What the task requires
Take the lines below beginning at the line that has "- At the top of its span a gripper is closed" and stopping after the line that has "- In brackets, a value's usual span", and print them exactly as they are, with no other lines.

Stored data:

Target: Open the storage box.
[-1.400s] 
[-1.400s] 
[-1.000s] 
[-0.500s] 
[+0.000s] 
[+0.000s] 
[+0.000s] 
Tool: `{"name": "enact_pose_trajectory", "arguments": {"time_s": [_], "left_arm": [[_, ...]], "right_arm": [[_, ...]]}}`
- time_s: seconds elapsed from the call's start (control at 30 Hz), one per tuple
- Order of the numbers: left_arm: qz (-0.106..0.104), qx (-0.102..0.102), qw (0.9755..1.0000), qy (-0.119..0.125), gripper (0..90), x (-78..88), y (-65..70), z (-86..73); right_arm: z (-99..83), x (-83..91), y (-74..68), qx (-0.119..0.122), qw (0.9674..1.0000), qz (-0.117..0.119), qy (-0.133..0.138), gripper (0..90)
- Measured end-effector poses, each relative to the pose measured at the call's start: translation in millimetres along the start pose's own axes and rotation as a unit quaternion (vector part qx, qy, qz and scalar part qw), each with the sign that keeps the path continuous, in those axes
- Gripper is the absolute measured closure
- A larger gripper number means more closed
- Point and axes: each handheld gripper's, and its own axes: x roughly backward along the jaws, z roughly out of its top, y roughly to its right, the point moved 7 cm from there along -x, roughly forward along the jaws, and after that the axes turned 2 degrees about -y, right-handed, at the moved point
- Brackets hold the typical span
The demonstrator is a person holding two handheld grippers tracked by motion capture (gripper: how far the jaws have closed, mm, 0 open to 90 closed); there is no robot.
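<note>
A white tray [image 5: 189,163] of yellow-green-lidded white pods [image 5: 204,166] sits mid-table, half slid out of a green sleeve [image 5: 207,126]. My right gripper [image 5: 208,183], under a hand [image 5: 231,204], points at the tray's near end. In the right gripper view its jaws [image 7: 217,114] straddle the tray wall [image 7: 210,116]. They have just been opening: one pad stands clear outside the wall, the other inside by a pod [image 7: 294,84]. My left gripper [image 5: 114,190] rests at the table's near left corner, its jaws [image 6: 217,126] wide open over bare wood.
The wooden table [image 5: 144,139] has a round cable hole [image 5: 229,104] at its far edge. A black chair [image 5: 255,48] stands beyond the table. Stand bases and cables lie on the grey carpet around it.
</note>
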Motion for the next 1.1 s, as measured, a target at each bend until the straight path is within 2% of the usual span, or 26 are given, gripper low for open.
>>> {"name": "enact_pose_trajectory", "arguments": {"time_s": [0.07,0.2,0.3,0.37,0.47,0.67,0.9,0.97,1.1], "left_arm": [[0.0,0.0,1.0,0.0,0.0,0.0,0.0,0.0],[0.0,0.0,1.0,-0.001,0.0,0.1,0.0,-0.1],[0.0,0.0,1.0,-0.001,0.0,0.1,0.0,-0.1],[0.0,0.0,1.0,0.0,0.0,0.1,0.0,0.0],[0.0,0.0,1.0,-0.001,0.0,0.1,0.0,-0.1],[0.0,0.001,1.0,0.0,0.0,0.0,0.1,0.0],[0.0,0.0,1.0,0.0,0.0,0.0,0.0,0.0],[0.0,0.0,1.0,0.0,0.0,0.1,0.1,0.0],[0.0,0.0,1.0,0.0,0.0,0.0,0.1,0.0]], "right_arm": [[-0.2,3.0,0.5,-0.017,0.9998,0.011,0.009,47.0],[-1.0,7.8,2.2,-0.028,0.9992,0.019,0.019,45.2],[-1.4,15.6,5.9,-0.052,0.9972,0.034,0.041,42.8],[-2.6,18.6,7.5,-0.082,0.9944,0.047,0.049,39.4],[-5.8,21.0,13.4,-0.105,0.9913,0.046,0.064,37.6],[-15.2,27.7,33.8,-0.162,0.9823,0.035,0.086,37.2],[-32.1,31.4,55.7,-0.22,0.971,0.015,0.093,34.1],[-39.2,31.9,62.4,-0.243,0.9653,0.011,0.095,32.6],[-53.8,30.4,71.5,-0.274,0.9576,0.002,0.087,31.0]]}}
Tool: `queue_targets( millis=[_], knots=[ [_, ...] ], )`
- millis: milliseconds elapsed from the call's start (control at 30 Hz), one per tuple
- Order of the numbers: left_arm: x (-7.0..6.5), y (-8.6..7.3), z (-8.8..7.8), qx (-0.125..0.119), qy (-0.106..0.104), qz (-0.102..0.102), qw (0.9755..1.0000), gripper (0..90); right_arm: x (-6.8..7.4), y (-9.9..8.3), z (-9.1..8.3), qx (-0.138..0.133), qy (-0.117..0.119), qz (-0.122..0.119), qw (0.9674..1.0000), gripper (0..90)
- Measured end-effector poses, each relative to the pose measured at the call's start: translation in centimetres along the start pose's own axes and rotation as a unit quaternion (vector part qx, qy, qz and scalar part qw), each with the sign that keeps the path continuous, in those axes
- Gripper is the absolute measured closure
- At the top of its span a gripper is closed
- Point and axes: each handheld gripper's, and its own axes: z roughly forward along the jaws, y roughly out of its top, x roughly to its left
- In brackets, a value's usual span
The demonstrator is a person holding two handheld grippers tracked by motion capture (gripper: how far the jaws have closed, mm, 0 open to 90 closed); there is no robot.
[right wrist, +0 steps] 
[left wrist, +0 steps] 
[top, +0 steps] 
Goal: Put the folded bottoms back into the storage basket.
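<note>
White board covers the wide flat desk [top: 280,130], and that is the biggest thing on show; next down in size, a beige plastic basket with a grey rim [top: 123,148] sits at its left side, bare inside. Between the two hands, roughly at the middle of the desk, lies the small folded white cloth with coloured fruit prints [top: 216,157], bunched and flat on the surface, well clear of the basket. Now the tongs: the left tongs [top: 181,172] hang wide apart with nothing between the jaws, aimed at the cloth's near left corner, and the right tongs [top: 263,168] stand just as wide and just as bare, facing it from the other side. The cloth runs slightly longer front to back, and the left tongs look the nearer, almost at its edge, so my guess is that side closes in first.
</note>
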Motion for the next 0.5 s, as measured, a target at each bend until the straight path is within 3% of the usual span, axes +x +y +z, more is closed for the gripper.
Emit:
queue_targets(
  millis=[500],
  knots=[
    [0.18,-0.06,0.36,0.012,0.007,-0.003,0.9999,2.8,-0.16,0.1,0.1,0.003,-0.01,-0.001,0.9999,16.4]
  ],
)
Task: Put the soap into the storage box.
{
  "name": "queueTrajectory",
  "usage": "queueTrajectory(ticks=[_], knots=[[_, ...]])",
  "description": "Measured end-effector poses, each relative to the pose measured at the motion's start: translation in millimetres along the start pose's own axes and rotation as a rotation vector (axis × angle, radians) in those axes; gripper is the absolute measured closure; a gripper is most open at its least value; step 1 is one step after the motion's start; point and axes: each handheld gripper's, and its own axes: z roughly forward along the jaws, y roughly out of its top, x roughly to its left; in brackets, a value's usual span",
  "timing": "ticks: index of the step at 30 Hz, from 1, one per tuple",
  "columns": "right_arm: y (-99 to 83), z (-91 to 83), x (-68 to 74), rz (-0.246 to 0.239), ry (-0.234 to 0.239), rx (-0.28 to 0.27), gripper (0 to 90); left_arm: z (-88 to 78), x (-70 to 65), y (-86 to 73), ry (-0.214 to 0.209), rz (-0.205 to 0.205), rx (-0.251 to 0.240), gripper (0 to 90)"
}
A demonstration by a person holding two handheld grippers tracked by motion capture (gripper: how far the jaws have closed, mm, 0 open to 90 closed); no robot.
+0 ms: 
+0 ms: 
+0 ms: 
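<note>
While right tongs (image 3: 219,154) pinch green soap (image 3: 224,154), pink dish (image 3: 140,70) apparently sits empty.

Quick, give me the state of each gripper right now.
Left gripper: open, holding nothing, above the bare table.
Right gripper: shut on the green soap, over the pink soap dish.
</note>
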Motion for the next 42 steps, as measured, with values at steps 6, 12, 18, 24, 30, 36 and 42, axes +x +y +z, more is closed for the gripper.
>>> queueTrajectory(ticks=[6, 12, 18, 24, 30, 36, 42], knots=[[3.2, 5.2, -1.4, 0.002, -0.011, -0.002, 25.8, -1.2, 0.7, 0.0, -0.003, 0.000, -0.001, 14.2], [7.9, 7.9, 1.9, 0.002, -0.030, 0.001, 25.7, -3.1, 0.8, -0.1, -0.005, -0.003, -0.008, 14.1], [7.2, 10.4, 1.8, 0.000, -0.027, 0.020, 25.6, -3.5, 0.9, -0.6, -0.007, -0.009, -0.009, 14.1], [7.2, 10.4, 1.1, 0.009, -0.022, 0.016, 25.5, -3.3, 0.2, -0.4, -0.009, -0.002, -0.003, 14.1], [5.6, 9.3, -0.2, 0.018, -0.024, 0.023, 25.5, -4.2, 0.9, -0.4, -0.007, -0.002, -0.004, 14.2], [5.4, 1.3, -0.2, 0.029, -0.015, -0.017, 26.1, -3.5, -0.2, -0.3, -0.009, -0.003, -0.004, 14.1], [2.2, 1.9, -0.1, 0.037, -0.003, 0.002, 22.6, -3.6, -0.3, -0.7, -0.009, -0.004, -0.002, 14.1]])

Your solution
- At the top of its span a gripper is closed
- Point and axes: each handheld gripper's, and its own axes: z roughly forward along the jaws, y roughly out of its top, x roughly to its left
- In brackets, a value's usual span

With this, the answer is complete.